▶ _Task instructions_: Reproduce the listing below in full and without alteration, apart from its pictures.

------ Provided material ------

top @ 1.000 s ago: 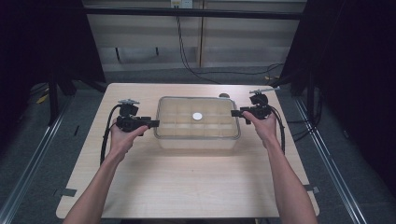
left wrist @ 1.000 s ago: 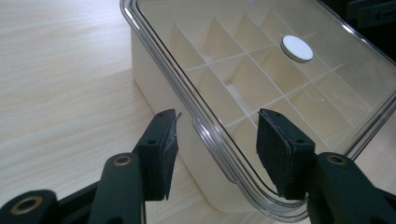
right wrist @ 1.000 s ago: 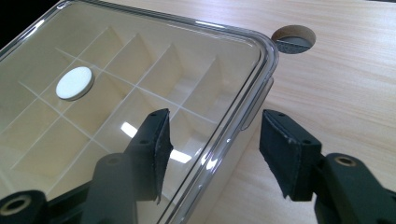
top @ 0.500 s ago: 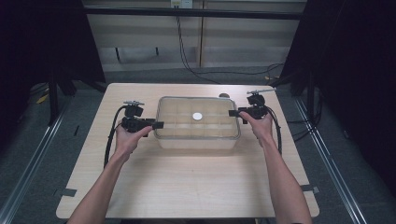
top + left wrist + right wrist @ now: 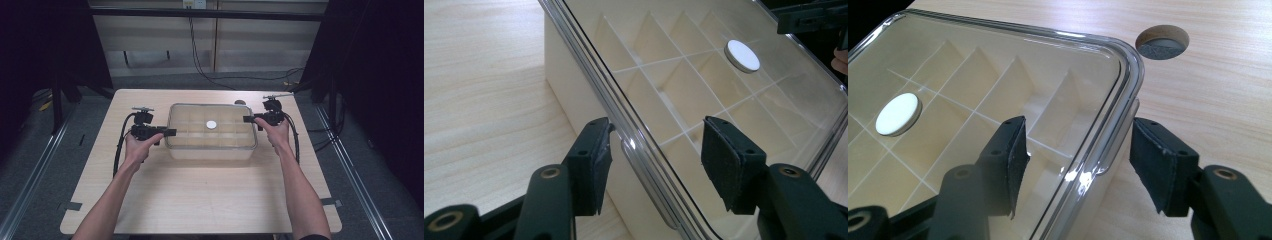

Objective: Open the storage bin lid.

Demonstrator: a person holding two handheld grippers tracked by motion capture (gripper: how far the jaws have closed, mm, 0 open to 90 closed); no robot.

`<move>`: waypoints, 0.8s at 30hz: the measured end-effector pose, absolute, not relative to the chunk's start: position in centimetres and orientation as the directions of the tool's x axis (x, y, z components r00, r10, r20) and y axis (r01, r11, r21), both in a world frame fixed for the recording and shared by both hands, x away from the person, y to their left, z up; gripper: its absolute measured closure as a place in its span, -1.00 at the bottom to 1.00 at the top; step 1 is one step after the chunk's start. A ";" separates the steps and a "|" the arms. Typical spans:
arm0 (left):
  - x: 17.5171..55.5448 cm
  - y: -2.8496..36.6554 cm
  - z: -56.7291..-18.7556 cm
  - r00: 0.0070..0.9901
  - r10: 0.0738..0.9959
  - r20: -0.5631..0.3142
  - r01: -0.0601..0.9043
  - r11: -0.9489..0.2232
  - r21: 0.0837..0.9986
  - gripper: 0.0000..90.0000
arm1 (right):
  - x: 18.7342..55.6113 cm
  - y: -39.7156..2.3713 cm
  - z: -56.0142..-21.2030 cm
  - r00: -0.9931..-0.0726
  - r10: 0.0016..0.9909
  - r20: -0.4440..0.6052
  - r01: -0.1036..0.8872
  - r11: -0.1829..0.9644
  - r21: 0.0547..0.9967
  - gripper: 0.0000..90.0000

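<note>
Clear plastic forms the lid (image 5: 210, 125) of a pale compartment box (image 5: 210, 150) that stands on the far half of the light wooden tabletop (image 5: 200, 200), roughly midway between its left and right edges. Through the lid a grid of dividers (image 5: 664, 65) is visible, and a small white round disc (image 5: 211, 124) sits near the lid's centre. The left hand-held gripper (image 5: 167, 132), held in the person's left hand (image 5: 140, 147), reaches in level from the left side of the box; in the left gripper view the lid's left rim (image 5: 624, 135) passes between its two black pads (image 5: 596, 170), which stand clear of it on either side, so the jaws are open and have just been opening further. The right hand-held gripper (image 5: 248, 119), held in the right hand (image 5: 275, 132), meets the box from the opposite side near its far right corner; in the right gripper view the lid's rounded rim (image 5: 1118, 125) runs between its pads (image 5: 1015, 160) with a gap on each side, so these jaws are likewise open and grip nothing. A round hole (image 5: 1162, 41) in the tabletop lies just beyond that corner. Black cables (image 5: 120, 145) trail from both tools toward the person.
</note>
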State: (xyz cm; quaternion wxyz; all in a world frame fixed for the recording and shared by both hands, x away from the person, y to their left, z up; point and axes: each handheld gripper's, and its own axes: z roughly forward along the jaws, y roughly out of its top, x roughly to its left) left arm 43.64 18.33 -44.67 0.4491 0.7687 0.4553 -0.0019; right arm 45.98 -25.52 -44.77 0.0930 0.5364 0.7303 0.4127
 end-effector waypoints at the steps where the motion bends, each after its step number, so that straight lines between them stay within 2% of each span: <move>1: 43.7 18.3 -44.7 0.588 0.691 -0.421 0.706 -0.185 0.684 0.02 | 46.0 -25.5 -44.7 -0.404 0.863 0.303 0.706 0.083 0.704 -0.07; 3: 43.7 18.2 -44.7 0.586 0.692 -0.422 0.707 -0.180 0.684 0.01 | 45.9 -25.4 -44.6 -0.400 0.872 0.281 0.695 0.088 0.714 0.04; 8: 43.7 18.2 -44.7 0.583 0.695 -0.421 0.707 -0.178 0.685 0.01 | 45.7 -25.5 -43.9 -0.404 0.873 0.273 0.679 0.086 0.729 0.08; 9: 43.7 18.2 -44.7 0.585 0.697 -0.415 0.706 -0.185 0.684 0.00 | 45.6 -25.5 -43.6 -0.409 0.869 0.279 0.674 0.082 0.734 0.13; 10: 43.7 18.2 -44.7 0.585 0.697 -0.415 0.706 -0.185 0.684 0.00 | 45.6 -25.6 -43.5 -0.414 0.867 0.276 0.668 0.084 0.739 0.30; 11: 43.7 18.1 -44.6 0.585 0.697 -0.415 0.707 -0.187 0.682 0.00 | 45.6 -25.7 -43.5 -0.427 0.850 0.309 0.671 0.069 0.738 0.25; 14: 43.6 18.0 -44.5 0.585 0.704 -0.404 0.706 -0.195 0.681 0.00 | 45.8 -25.4 -43.7 -0.408 0.857 0.315 0.674 0.050 0.737 0.04; 17: 43.6 18.0 -44.5 0.586 0.702 -0.405 0.707 -0.197 0.680 0.00 | 45.9 -25.0 -43.7 -0.381 0.883 0.275 0.670 0.058 0.740 -0.04; 20: 43.7 18.1 -44.5 0.588 0.700 -0.405 0.706 -0.199 0.680 0.00 | 46.0 -25.1 -44.0 -0.381 0.881 0.280 0.688 0.068 0.722 -0.07; 22: 43.7 18.1 -44.5 0.587 0.701 -0.405 0.706 -0.200 0.679 0.00 | 46.1 -25.2 -44.3 -0.372 0.883 0.288 0.699 0.062 0.713 -0.09; 24: 43.7 18.0 -44.4 0.585 0.703 -0.403 0.709 -0.203 0.675 0.00 | 46.3 -25.3 -44.7 -0.360 0.869 0.341 0.725 0.031 0.688 -0.12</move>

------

▶ _Exercise solution_:
top @ 1.000 s ago: 
left wrist @ 1.000 s ago: 
right wrist @ 1.000 s ago: 
top @ 0.500 s ago: 
top + left wrist + right wrist @ now: 

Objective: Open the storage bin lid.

Demonstrator: a person holding two handheld grippers tracked by motion capture (gripper: how far the jaws have closed, mm, 0 open to 90 closed); no robot.

`<move>`: waypoints, 0.8s at 30hz: the measured end-effector pose, absolute, not relative to the chunk's start: position in centimetres and orientation as the directions of the tool's x axis (x, y, z components r00, r10, r20) and y axis (r01, r11, r21), both in a world frame fixed for the recording and shared by both hands, x away from the person, y to their left, z up; gripper: its absolute measured closure as a place in its span, -1.00 at the bottom to 1.00 at the top; step 1 is one step after the chunk's start. A ";" separates the steps and a "|" the arms. Typical spans:
arm0 (left):
  - x: 17.5171..55.5448 cm
  - y: -2.8496..36.6554 cm
  - z: -56.7291..-18.7556 cm
  - r00: 0.0070..0.9901
  - r10: 0.0738..0.9959
  - r20: -0.5631..0.3142
  - r01: -0.0601..0.9043
  - r11: -0.9489..0.2232
  - r21: 0.0837..0.9986
  - gripper: 0.0000..90.0000
arm1 (right):
  - x: 18.7342..55.6113 cm
  - y: -39.7156..2.3713 cm
  - z: -56.0142..-21.2030 cm
  - r00: -0.9931..-0.0726
  - r10: 0.0016..0.9909
  - r20: -0.4440..0.6052
  - r01: -0.1036..0.8872
  - r11: -0.1829..0.9644
  - r21: 0.0547..0.9967
  - gripper: 0.0000..90.0000

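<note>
Clear plastic forms the lid (image 5: 210, 125) of a pale compartment box (image 5: 210, 150) that stands on the far half of the light wooden tabletop (image 5: 200, 200), roughly midway between its left and right edges. Through the lid a grid of dividers (image 5: 664, 65) is visible, and a small white round disc (image 5: 211, 124) sits near the lid's centre. The left hand-held gripper (image 5: 167, 132), held in the person's left hand (image 5: 140, 147), reaches in level from the left side of the box; in the left gripper view the lid's left rim (image 5: 624, 135) passes between its two black pads (image 5: 596, 170), which stand clear of it on either side, so the jaws are open and have just been opening further. The right hand-held gripper (image 5: 248, 119), held in the right hand (image 5: 275, 132), meets the box from the opposite side near its far right corner; in the right gripper view the lid's rounded rim (image 5: 1118, 125) runs between its pads (image 5: 1015, 160) with a gap on each side, so these jaws are likewise open and grip nothing. A round hole (image 5: 1162, 41) in the tabletop lies just beyond that corner. Black cables (image 5: 120, 145) trail from both tools toward the person.
</note>
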State: (xyz cm; quaternion wxyz; all in a world frame fixed for the recording and shared by both hands, x away from the person, y to their left, z up; point and axes: each handheld gripper's, and its own axes: z roughly forward along the jaws, y roughly out of its top, x roughly to its left) left arm 43.64 18.33 -44.67 0.4491 0.7687 0.4553 -0.0019; right arm 45.98 -25.52 -44.77 0.0930 0.5364 0.7303 0.4127
 end-effector waypoints at the steps where the motion bends, each after its step number, so that straight lines between them stay within 2% of each span: <move>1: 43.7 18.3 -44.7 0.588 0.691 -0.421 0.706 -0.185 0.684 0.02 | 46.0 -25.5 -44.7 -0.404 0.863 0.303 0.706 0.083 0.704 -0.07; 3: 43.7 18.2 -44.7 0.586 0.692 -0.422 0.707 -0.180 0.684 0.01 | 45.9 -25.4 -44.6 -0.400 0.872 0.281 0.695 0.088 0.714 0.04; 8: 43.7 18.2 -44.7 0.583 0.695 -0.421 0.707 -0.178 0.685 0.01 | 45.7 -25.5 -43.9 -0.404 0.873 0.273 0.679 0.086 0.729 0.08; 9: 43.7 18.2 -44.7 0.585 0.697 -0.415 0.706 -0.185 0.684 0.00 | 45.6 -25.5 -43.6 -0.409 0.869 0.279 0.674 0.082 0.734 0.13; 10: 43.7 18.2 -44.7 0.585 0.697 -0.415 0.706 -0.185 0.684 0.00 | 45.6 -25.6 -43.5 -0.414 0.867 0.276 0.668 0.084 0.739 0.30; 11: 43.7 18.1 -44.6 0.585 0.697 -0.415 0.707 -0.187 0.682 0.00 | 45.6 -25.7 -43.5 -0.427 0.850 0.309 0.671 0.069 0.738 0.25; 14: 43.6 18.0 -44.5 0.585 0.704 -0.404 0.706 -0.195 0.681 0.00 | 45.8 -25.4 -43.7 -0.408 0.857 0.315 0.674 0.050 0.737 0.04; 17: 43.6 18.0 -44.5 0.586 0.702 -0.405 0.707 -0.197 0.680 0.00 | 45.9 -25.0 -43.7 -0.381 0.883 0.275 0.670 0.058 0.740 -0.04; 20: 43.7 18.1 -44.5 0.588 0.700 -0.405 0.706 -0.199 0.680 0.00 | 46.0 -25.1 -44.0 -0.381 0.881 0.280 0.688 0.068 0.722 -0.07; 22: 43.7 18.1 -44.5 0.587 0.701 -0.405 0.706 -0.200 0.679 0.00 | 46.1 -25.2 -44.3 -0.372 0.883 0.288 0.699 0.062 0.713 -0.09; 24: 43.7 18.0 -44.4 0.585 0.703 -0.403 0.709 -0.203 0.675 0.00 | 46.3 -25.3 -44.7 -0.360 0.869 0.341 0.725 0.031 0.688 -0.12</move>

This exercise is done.